You do not know the woman before you, and she cannot love you under these conditions.”
Rogan paused before answering, “We shall see. You will find appropriate clothing in the armoire. Dress for dinner. Someone will be along to escort you shortly.” He began to walk by her and paused. He turned and ran a gentle finger down her cheek, then smiled a bittersweet grin.
“I do not have the stone either, Nora,” he said. “It was not upon your person when you arrived here. You may choose to believe me or not, but I do not know where it is.” He began to walk away again, paused near the door, and turned back. “And about your husband, are you sure he’s who he says he is? After all, he’s the one that told the garrison commander in New York where you were headed, and then you were attacked on the road to Boston. He may have put up a good show along the way, but he did ultimately deliver you nearly right to my door. That bears some thinking about, don’t you think?”
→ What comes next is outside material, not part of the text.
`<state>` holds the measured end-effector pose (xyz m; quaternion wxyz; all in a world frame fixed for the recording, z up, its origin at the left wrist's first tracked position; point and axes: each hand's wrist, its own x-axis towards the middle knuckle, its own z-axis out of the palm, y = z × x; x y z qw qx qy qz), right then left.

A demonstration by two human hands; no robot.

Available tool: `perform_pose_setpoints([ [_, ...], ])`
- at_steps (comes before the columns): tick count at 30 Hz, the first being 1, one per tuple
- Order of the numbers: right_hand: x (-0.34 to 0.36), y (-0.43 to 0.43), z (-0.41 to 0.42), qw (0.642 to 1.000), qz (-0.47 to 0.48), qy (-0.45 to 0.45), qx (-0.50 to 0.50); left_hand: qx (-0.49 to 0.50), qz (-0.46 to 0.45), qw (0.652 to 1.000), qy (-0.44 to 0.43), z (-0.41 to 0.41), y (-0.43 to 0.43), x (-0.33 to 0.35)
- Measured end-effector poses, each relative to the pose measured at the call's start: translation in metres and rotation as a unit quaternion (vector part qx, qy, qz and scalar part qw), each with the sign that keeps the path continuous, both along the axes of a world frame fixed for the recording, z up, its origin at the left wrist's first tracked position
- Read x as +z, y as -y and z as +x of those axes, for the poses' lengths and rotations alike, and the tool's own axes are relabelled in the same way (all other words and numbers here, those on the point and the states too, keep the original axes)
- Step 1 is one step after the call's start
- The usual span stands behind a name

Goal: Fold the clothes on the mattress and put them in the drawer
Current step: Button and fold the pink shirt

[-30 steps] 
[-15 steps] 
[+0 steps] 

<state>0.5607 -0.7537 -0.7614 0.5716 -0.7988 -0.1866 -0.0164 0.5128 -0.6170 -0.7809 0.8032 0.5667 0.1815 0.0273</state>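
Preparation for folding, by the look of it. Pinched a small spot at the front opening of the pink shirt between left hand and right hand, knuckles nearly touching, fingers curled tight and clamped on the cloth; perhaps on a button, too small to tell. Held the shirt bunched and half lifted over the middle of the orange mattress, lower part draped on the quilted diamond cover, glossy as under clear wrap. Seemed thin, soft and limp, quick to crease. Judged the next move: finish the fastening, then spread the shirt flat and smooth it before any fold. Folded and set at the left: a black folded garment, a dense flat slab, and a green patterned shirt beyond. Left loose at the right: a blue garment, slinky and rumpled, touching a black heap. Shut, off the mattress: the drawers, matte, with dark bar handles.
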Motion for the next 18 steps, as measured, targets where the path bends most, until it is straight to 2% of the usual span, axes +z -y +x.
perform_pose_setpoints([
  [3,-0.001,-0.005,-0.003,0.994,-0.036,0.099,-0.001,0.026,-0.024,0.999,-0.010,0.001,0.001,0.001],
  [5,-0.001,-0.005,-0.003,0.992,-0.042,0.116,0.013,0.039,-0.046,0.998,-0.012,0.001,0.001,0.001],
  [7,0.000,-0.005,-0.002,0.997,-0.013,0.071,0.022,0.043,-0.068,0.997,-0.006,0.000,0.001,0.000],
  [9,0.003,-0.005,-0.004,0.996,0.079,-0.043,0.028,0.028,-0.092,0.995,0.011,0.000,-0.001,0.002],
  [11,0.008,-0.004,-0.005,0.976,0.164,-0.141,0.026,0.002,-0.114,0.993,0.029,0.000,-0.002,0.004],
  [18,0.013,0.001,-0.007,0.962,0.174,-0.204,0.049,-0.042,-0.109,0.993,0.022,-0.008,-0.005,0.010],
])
Rogan left the chamber and closed the door behind him. Nora stood frozen in the middle of the room. It couldn’t be. Her father was lying. Jack couldn’t have been an instrument of Rogan. All the things he’d said, all the things he’d done! But Jack was as secretive as she was, though she thought they had told all their secrets. Jack did not have any left. Did he?
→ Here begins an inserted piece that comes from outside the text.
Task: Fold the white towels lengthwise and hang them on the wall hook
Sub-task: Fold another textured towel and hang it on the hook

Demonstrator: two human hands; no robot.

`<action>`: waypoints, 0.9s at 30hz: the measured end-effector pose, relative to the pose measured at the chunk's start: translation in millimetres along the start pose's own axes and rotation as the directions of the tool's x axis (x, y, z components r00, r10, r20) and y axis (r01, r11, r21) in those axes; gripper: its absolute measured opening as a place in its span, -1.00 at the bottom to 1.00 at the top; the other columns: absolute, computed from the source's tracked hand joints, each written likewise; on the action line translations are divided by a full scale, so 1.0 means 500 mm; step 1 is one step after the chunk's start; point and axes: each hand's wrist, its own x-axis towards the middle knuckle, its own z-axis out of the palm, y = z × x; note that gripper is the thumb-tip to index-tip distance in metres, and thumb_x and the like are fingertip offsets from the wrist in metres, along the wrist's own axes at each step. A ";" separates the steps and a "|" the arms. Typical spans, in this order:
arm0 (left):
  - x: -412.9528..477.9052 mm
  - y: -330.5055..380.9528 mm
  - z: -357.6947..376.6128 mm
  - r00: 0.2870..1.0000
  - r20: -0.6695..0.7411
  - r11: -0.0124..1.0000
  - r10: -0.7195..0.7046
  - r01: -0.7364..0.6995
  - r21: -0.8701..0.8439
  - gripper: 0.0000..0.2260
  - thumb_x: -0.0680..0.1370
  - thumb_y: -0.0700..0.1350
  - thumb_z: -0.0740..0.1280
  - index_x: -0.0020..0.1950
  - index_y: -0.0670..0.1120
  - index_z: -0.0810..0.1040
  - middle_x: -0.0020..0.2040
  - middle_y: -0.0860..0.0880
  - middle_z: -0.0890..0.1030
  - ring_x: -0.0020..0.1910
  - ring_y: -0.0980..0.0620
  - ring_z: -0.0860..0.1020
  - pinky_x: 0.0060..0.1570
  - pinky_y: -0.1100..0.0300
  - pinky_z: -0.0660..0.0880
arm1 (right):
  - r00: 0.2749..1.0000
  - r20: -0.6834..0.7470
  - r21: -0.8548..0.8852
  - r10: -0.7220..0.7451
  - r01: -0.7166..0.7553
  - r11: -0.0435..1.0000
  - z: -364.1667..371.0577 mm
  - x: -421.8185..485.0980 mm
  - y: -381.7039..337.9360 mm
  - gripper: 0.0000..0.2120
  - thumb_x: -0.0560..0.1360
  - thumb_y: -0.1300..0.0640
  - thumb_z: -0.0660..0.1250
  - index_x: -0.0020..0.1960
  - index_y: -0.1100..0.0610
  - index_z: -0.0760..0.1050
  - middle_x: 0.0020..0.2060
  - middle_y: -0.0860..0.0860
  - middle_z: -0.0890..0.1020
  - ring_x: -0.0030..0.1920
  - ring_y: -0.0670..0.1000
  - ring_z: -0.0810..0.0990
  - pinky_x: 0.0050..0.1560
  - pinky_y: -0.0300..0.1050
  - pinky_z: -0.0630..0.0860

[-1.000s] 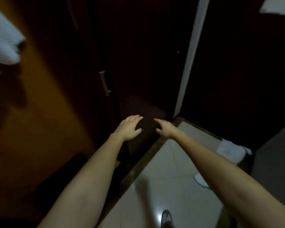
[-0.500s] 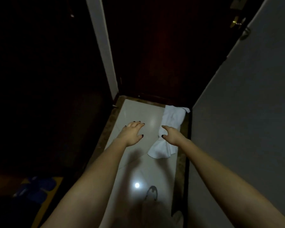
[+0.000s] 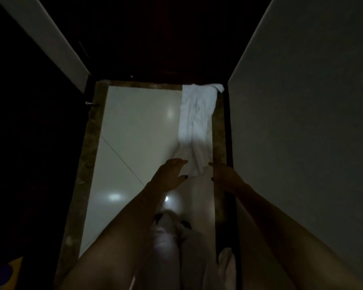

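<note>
A crumpled white cloth towel [image 3: 195, 122] lies on the floor at about 1 o'clock. It stretches in a long, wrinkled strip along the right edge of the glossy white tile floor [image 3: 134, 132]. Its far end is bunched against the foot of a dark reddish wooden door [image 3: 166, 38] at 12 o'clock, and its near end narrows to a twisted tail between the two hands.

The left hand [image 3: 170, 174] is stretched forward with its fingers spread and straight, grasping nothing. Its fingertips are just beside the towel's near end, though in this dim light I cannot tell whether they touch it. The right hand [image 3: 226, 176] reaches out at the towel's other side, relaxed and empty, over the mottled brown stone border [image 3: 86, 164] that frames the tiles.

A plain grey wall [image 3: 302, 122] fills the view from 1 to 4 o'clock, with a dark skirting strip [image 3: 228, 143] running along its base, close beside the towel. A white painted door frame [image 3: 46, 34] slants across at 10 o'clock, and a small metal stop [image 3: 89, 103] stands at its foot. Soft round light reflections [image 3: 113, 196] shine on the tiles. The person's legs in pale trousers [image 3: 168, 248] show at 6 o'clock, and a blue and yellow shape [image 3: 4, 271] sits at 8 o'clock, too dark to identify.
</note>
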 end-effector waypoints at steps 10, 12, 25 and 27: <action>0.393 -0.329 0.339 0.992 0.073 0.989 0.107 -0.114 0.097 -0.50 0.60 0.05 0.27 0.50 -0.07 0.28 0.45 -0.10 0.36 0.42 -0.08 0.30 0.37 0.08 0.26 | 0.989 -0.140 -0.076 0.055 -0.067 0.995 0.350 0.429 0.247 -0.42 0.59 0.05 0.29 0.55 -0.05 0.16 0.55 0.09 0.18 0.51 0.12 0.20 0.46 0.01 0.19; 0.454 -0.374 0.397 0.990 0.046 0.987 0.130 -0.134 0.092 -0.50 0.59 0.07 0.27 0.49 -0.07 0.31 0.43 -0.09 0.38 0.40 -0.08 0.32 0.36 0.07 0.28 | 0.986 -0.160 -0.135 0.050 -0.072 0.988 0.405 0.491 0.284 -0.39 0.59 0.02 0.30 0.55 -0.10 0.12 0.56 0.08 0.12 0.51 0.13 0.18 0.44 0.03 0.23; 0.659 -0.491 0.608 0.943 0.172 0.893 0.284 -0.326 0.311 -0.37 0.43 0.22 0.41 0.38 -0.07 0.37 0.39 -0.06 0.34 0.33 -0.07 0.32 0.27 0.07 0.27 | 0.965 -0.193 -0.302 -0.175 0.111 0.947 0.552 0.673 0.396 -0.48 0.61 0.11 0.23 0.53 0.12 0.21 0.42 0.16 0.29 0.35 0.13 0.36 0.17 -0.17 0.31; 0.669 -0.507 0.611 0.941 0.153 0.858 0.300 -0.337 0.387 -0.53 0.49 0.16 0.36 0.27 -0.09 0.46 0.32 -0.08 0.39 0.29 -0.09 0.35 0.21 0.07 0.29 | 0.931 -0.316 -0.273 -0.181 0.093 0.958 0.553 0.674 0.401 -0.60 0.60 0.18 0.22 0.42 0.21 0.36 0.24 0.22 0.42 0.17 0.19 0.45 0.03 -0.09 0.37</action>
She couldn’t be sure. They trusted each other with their lives, but little else. They didn’t trust each other as they should. Nora sat on the bed and dropped her head to her hands. How had things spiraled out of her control? Things weren’t supposed to be this way with her Warrior. They were supposed to be easier. She had always imagined that her Warrior would just go along with her plan as it stood. She thought he would follow her lead. After all, she’d been on this quest significantly longer than he had.
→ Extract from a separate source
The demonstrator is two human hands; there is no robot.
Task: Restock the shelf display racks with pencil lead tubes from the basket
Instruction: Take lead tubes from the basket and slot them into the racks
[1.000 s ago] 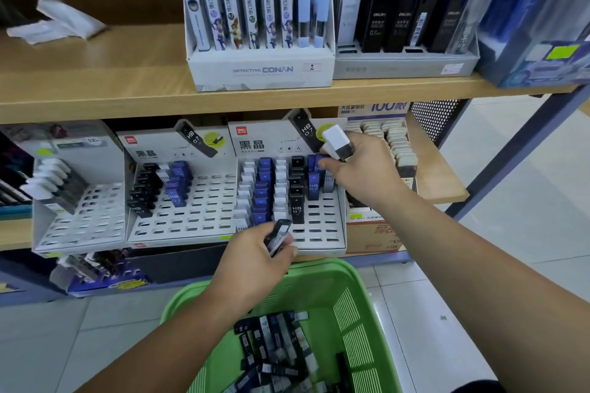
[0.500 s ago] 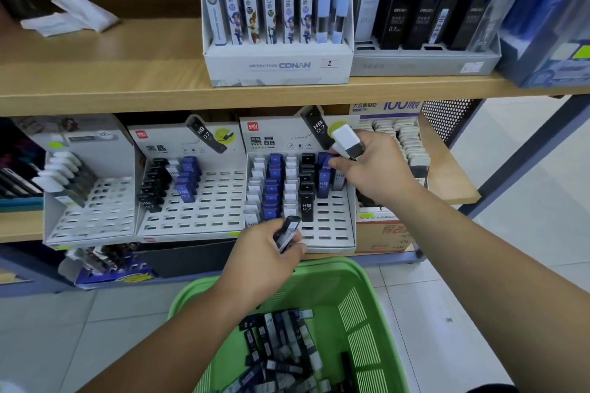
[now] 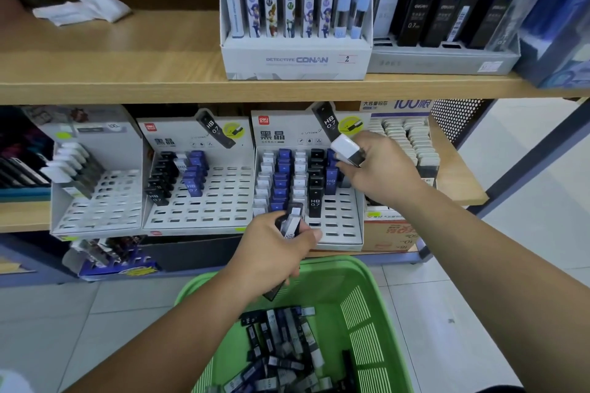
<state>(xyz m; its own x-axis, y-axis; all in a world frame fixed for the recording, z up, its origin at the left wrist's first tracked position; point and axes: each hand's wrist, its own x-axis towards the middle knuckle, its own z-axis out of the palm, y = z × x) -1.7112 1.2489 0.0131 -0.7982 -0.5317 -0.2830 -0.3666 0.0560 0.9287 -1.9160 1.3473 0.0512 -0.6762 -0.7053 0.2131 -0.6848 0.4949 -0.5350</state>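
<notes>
Restocking, head view: R hand (image 3: 380, 169) pinches white-capped tube (image 3: 346, 150) at 1 o'clock of rack (image 3: 340, 225); L hand (image 3: 271, 252) grips spare tubes (image 3: 292, 223) at its 6 o'clock, above basket (image 3: 338, 265). Risks: tilted tube misses slot, knocks neighbours; spares slip.

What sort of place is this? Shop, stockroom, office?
Looks like a stationery shop aisle. Wooden shelves hold branded display racks part-filled with pencil lead tubes, a display box carries a numbered sticker, and a green basket of loose stock sits below.
</notes>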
But Jack didn’t do any of that. Jack took control and had his own ideas on how things would be done. He was never merely a bodyguard, but also a teacher of fighting and weapons skills. He wanted her to still be able to fight when and if he was inca-pacitated, which empowered her more than she had been before they met. It wasn’t possible that he was an agent of her father’s.
Then why did she feel so much doubt?
No, she thought, standing back up. Jack had gone to the garrison to negotiate for his tribe. As a result, he had been kidnapped because of her father’s lies and tortured. He never would have said where they were headed. The shock on his face when she’d told him they were destined to love each other had been too genuine. He cared about her.
He was not in league with her father or any of his associates. Nora was certain.
He would come for her. She was positive of that, as well. All she had to do was wait.